Serbia and Croatia are due to present their plans for the partition of Bosnia at a second meeting next week in Geneva with the international peace mediators Lord Owen and Thorvald Stoltenberg.

Bosnia's Muslim-led government has rejected the plan, but as fighting intensifies between Muslims and Croats, their claim to represent anyone except Bosnia's Muslim population is encountering scepticism.

In spite of the thaw in relations between Zagreb and Belgrade, Serbs in Croatia's Krajina region said they will go ahead this weekend with a provocative referendum on uniting with Bosnian Serbs. The two regions aim to form a new state called Western Serbia, which will later unite with Serbia proper.

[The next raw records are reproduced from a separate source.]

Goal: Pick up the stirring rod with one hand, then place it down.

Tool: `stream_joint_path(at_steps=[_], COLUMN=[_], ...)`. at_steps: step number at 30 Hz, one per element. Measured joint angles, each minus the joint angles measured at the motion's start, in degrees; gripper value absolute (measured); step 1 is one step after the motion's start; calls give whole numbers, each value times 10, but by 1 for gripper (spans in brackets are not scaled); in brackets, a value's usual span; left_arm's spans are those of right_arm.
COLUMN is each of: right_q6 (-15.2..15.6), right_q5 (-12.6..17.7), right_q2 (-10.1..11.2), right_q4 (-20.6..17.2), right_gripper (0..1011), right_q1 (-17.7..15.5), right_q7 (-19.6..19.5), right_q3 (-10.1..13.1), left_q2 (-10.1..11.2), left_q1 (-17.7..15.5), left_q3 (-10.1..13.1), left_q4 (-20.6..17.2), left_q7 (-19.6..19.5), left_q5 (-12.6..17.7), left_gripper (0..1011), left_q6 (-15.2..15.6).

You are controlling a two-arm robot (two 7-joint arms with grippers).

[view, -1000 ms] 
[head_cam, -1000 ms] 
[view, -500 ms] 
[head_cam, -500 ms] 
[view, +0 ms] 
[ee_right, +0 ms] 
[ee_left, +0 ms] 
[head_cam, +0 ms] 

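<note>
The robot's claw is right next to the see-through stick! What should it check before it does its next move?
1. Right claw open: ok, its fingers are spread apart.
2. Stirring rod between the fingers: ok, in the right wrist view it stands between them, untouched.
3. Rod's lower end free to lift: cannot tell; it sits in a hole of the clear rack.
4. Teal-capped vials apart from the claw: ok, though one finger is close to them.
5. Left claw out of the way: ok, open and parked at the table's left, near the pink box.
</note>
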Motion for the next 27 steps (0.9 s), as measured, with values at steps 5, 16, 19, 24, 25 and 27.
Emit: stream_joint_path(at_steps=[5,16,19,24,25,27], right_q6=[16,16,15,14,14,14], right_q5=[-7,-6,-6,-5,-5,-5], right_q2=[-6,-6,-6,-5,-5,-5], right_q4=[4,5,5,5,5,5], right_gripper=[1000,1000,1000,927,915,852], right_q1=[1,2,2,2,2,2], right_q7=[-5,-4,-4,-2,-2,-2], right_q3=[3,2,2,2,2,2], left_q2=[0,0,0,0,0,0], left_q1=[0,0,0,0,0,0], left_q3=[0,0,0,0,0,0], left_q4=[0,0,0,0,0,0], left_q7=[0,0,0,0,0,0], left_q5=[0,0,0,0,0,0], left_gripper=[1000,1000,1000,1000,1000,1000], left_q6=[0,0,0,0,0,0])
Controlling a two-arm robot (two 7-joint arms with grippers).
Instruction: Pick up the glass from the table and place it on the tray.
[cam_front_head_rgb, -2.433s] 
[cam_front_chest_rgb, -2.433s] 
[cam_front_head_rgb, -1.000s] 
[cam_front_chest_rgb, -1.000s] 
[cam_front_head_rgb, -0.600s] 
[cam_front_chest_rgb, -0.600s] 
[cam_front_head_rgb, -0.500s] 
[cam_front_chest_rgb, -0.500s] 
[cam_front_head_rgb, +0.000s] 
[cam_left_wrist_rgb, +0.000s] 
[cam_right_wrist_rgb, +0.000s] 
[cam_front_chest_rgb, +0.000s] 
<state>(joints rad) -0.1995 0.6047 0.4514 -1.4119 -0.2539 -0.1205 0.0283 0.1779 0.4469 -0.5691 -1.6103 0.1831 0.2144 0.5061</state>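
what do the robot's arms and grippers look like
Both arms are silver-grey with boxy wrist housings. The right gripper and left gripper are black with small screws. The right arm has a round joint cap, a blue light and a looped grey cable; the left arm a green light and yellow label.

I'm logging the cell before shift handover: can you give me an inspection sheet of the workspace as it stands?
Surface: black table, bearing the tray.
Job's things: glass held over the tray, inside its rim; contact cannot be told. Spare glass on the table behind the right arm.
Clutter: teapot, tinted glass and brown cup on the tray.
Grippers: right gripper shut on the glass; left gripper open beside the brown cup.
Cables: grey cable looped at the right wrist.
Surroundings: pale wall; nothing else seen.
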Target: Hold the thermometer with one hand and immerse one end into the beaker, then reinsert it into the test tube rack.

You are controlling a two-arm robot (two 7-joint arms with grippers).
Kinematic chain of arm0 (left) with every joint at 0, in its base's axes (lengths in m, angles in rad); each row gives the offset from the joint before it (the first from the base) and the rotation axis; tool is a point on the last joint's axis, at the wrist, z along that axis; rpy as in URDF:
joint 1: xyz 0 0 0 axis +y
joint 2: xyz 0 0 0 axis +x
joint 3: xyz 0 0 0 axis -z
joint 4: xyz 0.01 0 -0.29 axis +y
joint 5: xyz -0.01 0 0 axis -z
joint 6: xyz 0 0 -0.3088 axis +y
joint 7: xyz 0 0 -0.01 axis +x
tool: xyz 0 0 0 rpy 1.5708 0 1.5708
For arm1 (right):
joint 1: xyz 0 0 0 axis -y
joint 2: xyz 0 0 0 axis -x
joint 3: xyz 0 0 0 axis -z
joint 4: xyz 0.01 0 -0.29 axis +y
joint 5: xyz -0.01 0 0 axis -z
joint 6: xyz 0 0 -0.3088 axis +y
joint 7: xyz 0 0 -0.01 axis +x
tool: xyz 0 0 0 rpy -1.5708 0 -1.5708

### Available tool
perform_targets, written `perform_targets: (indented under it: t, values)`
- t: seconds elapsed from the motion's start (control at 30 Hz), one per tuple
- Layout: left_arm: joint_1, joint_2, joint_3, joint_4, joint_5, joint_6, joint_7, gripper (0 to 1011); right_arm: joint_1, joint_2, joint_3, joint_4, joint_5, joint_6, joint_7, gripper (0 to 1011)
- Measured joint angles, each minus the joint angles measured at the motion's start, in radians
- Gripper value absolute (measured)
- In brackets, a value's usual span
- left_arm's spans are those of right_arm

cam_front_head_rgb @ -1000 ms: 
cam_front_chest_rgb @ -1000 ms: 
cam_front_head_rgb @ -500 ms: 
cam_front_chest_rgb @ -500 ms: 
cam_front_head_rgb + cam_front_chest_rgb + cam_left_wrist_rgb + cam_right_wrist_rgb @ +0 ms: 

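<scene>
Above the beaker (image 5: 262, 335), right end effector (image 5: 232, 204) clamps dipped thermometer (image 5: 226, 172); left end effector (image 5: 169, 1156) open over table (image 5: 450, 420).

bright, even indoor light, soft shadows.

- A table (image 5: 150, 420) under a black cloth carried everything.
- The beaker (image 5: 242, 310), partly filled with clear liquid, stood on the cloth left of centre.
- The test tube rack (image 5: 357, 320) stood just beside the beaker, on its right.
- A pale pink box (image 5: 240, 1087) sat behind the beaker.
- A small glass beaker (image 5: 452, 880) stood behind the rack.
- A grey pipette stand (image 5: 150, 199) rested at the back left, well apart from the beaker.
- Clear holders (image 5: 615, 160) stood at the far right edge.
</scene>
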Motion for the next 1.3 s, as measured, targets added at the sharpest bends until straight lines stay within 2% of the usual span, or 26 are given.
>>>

In Belgrade, the jailed Serbian opposition leader, Vuk Draskovic, sustained life-threatening injuries at the hands of police and must get hospital treatment in if he is to live, opposition officials quoting medical experts said yesterday. The officials quoted a 10-member team of professors from the Belgrade University Medical College, all forensic experts, who examined Mr Draskovic and his wife, Danica, earlier this week.

Meanwhile in Macedonia, an advance party of eight US officers arrived in the capital, Skopje. The US has offered 300 troops to supplement Scandinavian UN peace-keepers patrolling the border of the former Yugoslav republic with Serbia.